In this cluster, clinical research options are limited for patients who struggle with their existing medications, who are looking for another avenue to care, who want to contribute to our collective knowledge and understanding of medicine, or who want to contribute for the sake of their families. One of the closest sites running hypertension trials is in Birmingham (Shelby County). For a person living in Wilcox County’s seat of Camden, the drive to the University of Alabama Birmingham Hospital is about 125 miles or 2.5 hours. From Choctaw’s county seat of Butler, it’s about 150 miles and 2.5–3 hours. From Hale County’s seat of Greensboro, it is 90 miles and about 1.5 hours.

For these counties with high disease burden, the driving time to Birmingham is 1.5–3 hours one way. The burden of participating in a trial in these places is enormous—three to six hours of driving time alone, not even considering the time required to park and attend the trial appointment. Add to that that trial appointments may only be available during working hours, so each appointment necessitates a longer-than-full day off work and away from family and responsibilities. For trials that require frequent site visits, this becomes burdensome even for patients with jobs that have ample paid sick time.

But what if instead, this is recognized as a hot spot for decentralized trial activity? Decentralized trials conduct some portion of trial activities away from a traditional trial site. This could mean using a heart monitor to collect data at home, visiting a local doctor’s office to get vital signs checked, having blood drawn at a local lab or pharmacy, or many more variations. In this case, hypertension might be suitable for a trial that has some decentralized elements that are tailored for the disease, available diagnostics, and technologies, and to the patients and providers in question. A trial like this could still be primarily run out of Birmingham, where the primary investigator for the trial works, and trial logistics and oversight are coordinated. That primary investigator in Birmingham could then partner with regional clinics in Wilcox County. Those local clinics have long stood in those communities and are staffed by people who understand which community events matter and which local organizations are meaningful. The trial could free up resources for routine screenings as part of community events or partnerships with local organizations. Perhaps some attendees realize that they have untreated hypertension or that their medication is not working as well as they thought.

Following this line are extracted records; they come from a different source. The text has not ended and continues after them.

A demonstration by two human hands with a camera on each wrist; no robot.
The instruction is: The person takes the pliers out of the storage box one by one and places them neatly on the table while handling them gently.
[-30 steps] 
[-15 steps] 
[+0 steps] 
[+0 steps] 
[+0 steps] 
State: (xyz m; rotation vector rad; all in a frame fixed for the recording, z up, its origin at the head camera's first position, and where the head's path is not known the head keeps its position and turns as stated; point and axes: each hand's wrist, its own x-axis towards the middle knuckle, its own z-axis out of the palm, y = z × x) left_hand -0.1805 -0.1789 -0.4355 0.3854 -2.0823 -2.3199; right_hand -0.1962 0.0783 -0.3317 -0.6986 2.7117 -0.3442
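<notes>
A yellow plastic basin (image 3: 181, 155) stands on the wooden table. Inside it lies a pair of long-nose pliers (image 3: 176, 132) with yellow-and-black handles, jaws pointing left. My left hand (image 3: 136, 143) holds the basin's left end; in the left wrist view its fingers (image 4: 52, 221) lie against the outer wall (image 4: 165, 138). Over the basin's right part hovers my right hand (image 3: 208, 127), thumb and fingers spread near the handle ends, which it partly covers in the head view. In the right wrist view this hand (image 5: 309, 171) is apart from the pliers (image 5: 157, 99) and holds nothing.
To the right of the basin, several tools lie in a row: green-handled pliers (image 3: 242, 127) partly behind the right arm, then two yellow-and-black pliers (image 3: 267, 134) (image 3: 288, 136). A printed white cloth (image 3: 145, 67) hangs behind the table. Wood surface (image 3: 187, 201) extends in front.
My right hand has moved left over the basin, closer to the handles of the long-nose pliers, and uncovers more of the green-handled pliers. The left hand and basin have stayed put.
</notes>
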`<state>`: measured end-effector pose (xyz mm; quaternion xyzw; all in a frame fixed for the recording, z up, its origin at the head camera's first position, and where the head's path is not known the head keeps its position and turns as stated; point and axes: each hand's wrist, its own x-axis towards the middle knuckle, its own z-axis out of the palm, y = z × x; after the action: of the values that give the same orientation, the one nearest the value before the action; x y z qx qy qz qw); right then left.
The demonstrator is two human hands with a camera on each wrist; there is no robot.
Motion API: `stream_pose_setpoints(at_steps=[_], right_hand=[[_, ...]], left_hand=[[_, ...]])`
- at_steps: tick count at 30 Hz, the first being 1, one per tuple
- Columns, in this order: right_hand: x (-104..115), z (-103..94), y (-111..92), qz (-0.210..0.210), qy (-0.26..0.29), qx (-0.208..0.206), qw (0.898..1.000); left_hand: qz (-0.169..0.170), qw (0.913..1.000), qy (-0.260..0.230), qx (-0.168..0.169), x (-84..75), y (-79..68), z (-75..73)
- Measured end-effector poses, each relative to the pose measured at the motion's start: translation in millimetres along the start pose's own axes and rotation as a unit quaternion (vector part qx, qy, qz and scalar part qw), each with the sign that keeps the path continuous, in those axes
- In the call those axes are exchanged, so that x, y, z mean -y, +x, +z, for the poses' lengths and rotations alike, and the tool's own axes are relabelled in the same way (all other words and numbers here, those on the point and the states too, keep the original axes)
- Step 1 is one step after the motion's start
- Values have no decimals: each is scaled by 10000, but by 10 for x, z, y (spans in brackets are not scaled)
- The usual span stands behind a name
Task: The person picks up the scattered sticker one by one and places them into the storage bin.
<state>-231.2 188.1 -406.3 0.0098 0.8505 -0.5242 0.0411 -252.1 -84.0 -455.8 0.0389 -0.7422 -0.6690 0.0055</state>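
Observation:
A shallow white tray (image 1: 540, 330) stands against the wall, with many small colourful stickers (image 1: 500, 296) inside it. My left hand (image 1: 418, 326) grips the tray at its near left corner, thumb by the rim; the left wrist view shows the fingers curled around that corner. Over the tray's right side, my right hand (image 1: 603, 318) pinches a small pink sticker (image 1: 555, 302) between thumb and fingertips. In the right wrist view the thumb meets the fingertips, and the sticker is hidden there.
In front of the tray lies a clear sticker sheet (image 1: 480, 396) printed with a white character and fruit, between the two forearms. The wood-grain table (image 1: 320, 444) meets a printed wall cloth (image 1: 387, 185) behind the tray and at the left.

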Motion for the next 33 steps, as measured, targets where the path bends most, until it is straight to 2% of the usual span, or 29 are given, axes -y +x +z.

If most of the follow-up or monitoring trial appointments are done at these locations, driving distances could be greatly reduced to closer to three miles (about 10 minutes of drive time). Consultation and simple trial appointments like blood draws can happen over a lunch break. Perhaps a trial participant could pick up the trial medication at their local pharmacy or have it delivered to their home. They could still go to the site in Birmingham to meet the primary investigator and complete complex procedures, but that would occur once or twice a year rather than frequently. The time cost of participation would be vastly reduced, making participation more realistic for more people.

There is evidence that decentralized trials can offer a good return on investment or improve their representativeness. Based on this illustration, decentralized trials can greatly improve access in some of the most underserved locations. Decentralized trials have the potential to help bend the curve of life expectancy and help our neighbors and ourselves live longer, fuller lives.